My dataset has input_features, continuous_label1 and continuous_label2. I always have data for input_features but occasionally continuous_label1 or continuous_label2 has no value. I don’t want to remove the lines where this is the case because learning can still happen when one of the two values are missing.
My loss function is “MSE loss for continuous_label1” + “MSE loss for continuous_label2”. What is the proper way to handle this situation? One option would be to set the missing value as the prediction. Would that make sense?
Is there a reason you’re training the two simultaneously rather than treating them as separate models? If the goal is to predict label1 and label2 with the highest accuracy I would expect you’d get (admittedly slightly) better performance by treating the two separately. Are there other constraints to your problem that require you to calculate them at the same time?
In terms of your proposed solution, I’m not sure it is going to work in the way you expect. By setting the missing value to the prediction you’re going to have significantly lower error than the case where you have both values, so the gradient updates will be smaller. As long as that’s acceptable then you should be fine.

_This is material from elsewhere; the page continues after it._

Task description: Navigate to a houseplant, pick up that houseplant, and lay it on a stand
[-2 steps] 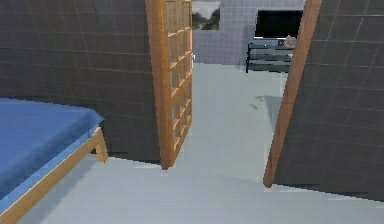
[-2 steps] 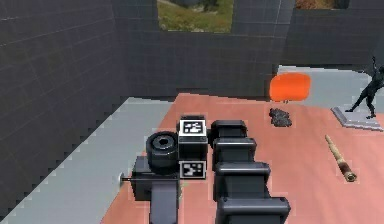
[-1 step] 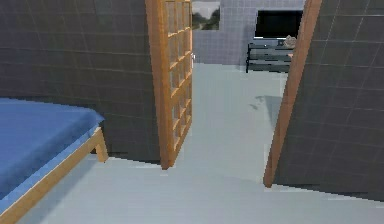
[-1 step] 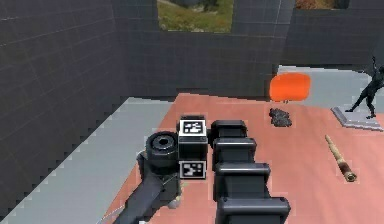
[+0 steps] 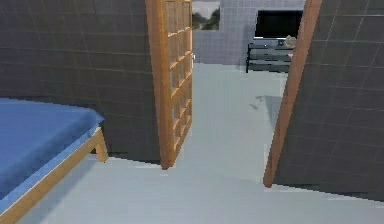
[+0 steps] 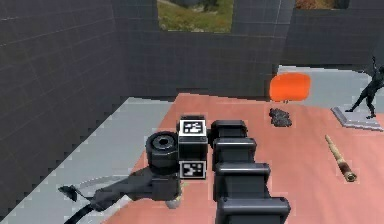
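Arm side view, nearest first. One arm (image 6: 243, 185), a dark square bar, rises from the bottom edge over a reddish tabletop (image 6: 310, 195). At its far end stand two white squares (image 6: 191, 128) with black marks. Left of them sits the one gripper (image 6: 85, 192), a dark round body. Its two thin fingers (image 6: 110, 184) lie low and point left, past the table's edge.

Only bare grey floor lies behind the fingertips, so the gripper holds nothing. How far apart the fingers are set cannot be told.

Four things lie on the table, all right of the fingers and farther out:
- One tan stick (image 6: 340, 158), nearest, lying flat.
- One small dark lump (image 6: 281, 117), beyond the stick.
- One orange-red rounded thing (image 6: 291, 86), just behind the lump.
- One dark statue (image 6: 370, 90) on a pale flat base, farthest right.

None has a shape that can be told as a houseplant. Beyond, one picture (image 6: 195, 12) hangs on the dark wall.

Forward view, nearest first:
- One blue bed (image 5: 40, 135) with a wooden frame, at lower left.
- One panelled wooden door (image 5: 172, 80), standing open mid-frame.
- Through the doorway, one low stand (image 5: 262, 55) bearing one dark television (image 5: 278, 23).
- One small tan blob (image 5: 289, 42) on the stand, too small to identify.
- One wall picture (image 5: 206, 14), left of the television.
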Available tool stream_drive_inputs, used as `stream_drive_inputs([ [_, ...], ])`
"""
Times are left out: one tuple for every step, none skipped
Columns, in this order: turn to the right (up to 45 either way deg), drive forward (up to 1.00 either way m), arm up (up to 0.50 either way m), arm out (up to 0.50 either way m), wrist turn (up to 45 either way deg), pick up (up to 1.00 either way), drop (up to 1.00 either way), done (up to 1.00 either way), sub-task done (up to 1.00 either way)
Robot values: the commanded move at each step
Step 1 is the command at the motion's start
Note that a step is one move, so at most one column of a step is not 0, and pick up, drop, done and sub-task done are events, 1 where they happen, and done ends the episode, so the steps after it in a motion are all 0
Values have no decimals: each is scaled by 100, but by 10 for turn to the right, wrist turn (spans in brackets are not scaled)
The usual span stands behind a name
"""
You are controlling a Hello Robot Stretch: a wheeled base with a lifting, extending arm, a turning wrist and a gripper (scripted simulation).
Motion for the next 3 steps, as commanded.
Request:
stream_drive_inputs([
  [0, 0, 0, 0, 450, 0, 0, 0, 0],
  [0, 0, 0, 0, 420, 0, 0, 0, 0],
  [0, 0, -30, 0, 0, 0, 0, 0, 0],
])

How about if you define your loss function to be
if continuous_label1 & continuous_label2:
("MSE loss for continuous_label1" + "MSE loss for continuous_label2") / 2
else if continuous_label1 & not continuous_label2:
"MSE loss for continuous_label1"
else if not continuous_label1 & continuous_label2:
MSE loss for continuous_label2"
skip training example
“if continuous_label1” is to be read “if continuous_label1 exists”
EDIT: instead of dividing by 2, it is better to use the weighted average
I would rather not have 2 separate models. The goal is not really to have high prediction accuracy but rather to use a layer of the network as a high level representation of the input. Having this embedding layer simultaneous optimized for the 2 losses is a plus.
Yep, that would work. I have to figure out how to implement that on a minibatch efficiently in Tensorflow.